Staatsanwalt interessiert sich für Gerüchte um UBS

Swiss Bank UBS Agrees To Turn Over 4,000 Plus Account Names

Die deutsche Tochter der in der Schweiz ansässigen Großbank UBS scheint von einer nicht ganz sauberen Vergangenheit eingeholt zu werden. Davon gehen nach Stand der Dinge jedenfalls die Bundesanstalt für Finanzdienstleistungsaufsicht (BaFin) mit Sitz in Bonn und die Staatsanwaltschaft Frankfurt aus. Beide Behörden ermitteln nach der Anzeige durch einen ehemaligen Kunden der Bank derzeit gegen UBS wegen des Verdachts der Steuerhinterziehung, Betrug, Untreue und der Beihilfe zur Geldwäsche. Eigenen Angaben zufolge hat UBS inzwischen auch bankinterne Untersuchungen des Vorfalls angekündigt.

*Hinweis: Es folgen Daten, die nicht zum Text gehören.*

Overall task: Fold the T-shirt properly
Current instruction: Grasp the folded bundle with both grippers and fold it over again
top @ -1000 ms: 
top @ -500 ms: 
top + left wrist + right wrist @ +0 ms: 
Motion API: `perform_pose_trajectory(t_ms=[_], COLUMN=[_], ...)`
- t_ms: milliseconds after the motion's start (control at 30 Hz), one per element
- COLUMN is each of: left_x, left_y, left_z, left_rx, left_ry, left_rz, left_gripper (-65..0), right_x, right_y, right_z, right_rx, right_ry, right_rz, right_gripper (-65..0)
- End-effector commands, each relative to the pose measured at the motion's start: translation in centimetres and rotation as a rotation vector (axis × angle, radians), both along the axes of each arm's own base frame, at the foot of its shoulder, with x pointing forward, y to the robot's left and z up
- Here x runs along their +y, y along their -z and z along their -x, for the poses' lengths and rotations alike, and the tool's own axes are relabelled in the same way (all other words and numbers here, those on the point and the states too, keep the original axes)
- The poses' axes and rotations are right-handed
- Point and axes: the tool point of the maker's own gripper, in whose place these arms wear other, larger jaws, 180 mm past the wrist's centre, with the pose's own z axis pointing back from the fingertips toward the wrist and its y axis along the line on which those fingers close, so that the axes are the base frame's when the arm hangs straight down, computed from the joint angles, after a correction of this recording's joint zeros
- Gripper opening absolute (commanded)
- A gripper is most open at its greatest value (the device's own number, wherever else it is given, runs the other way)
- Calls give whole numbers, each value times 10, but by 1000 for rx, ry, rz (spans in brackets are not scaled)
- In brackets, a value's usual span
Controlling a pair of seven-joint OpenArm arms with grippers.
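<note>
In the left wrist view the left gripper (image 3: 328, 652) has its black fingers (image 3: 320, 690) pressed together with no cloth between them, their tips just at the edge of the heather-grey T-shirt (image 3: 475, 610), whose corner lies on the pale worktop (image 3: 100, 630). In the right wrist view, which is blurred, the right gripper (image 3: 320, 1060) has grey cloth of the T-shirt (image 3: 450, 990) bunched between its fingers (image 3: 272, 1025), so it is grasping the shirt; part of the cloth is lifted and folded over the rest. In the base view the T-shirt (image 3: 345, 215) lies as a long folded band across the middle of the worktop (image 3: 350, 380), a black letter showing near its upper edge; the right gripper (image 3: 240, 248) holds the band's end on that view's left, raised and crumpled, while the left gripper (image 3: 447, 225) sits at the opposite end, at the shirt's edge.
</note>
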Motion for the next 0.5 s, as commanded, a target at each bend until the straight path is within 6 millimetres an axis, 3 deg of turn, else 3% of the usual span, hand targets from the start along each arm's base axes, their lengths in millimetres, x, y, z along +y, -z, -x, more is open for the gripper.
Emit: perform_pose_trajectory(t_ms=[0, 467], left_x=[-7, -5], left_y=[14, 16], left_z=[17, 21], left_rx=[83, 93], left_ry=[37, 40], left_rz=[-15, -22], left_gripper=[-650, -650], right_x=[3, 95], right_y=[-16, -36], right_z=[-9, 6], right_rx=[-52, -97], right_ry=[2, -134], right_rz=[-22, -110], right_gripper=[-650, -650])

Es geht dabei um einen Fall, der aus dem Jahr 2008 datieren und bei dem die UBS Deutschland einem Kunden einen Scheinwohnsitz in der Schweiz (Zürich) besorgt haben soll. Dieser wiederum wirft der Bank nun die eingangs erwähnten Straftatbestände vor und hat deshalb bei der Staatsanwaltschaft Frankfurt Anzeige gegen UBS Deutschland erstattet. Auch die BaFin hat ihre diesbezüglichen Ermittlungen bereits aufgenommen und die Angelegenheit zur weiteren Bearbeitung dem auf solche Fälle spezialisierten Geldwäschereferat der Bonner Behörde überstellt.

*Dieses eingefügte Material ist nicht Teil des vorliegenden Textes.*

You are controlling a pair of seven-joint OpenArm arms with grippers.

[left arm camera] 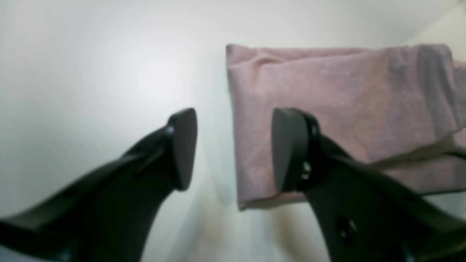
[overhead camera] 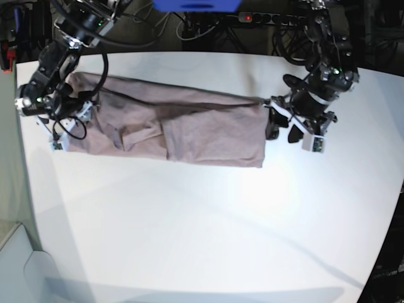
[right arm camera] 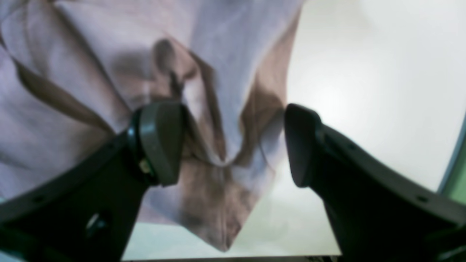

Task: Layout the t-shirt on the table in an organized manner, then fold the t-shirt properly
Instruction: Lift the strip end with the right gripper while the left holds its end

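One t-shirt (overhead camera: 170,129), mauve, lies folded into a long band near the table's (overhead camera: 208,227) far edge. Two grippers, left gripper (left arm camera: 233,149) and right gripper (right arm camera: 233,143), both spread, pinch nothing.

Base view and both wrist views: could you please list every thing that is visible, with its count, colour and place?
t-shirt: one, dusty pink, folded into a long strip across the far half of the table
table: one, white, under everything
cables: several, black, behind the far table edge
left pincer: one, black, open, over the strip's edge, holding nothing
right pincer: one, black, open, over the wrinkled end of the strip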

Wie das renommierte Nachrichtenmagazin „Spiegel“ erfahren haben will, soll es bei den Ermittlungen gegen UBS Deutschland um Millionenbeträge gehen, die illegal in die Schweiz geschafft wurden, um dem deutschen Fiskus zu entgehen. Dem Kläger sollen durch Investments bei UBS Deutschland erhebliche Verluste entstanden sein. Mit einer entsprechenden Klage gegen die Bank aus der Schweiz ist dieser vor Gericht jedoch bereits gescheitert.